I'm the only person who will be working on my branch for the foreseeable future, so it isn't a huge deal if my tests don't work for others. But I'd like to avoid committing code that's going to be useless to people working on this project in the future.
In terms of test harness "just working" for the largest number of current and future contributors to this project as possible, am I better off porting my shell scripts to Python or Perl?
I suspect Perl, since I know that the default version of Python installed (if any) varies widely across OSes, but I'm not sure if that's just because I'm less familiar with Perl.

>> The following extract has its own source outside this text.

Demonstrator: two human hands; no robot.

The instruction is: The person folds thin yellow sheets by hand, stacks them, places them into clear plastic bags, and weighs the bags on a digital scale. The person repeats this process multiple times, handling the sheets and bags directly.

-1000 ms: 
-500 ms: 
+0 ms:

Every modern Linux or Unixlike system comes with both installed; which you choose is a matter of taste. Just pick one.
I would say that whatever you choose, you should try to write easily-readable code in it, even if you're the only one who will be reading that code. Now, Pythonists will tell you that writing readable code is easier in Python, which may be true, but it's certainly doable in Perl as well.
This is more personal, but I always used python and will use it till something shows me it's better to use other. Its simple, very expansible, strong and fast and supported by a lot of users.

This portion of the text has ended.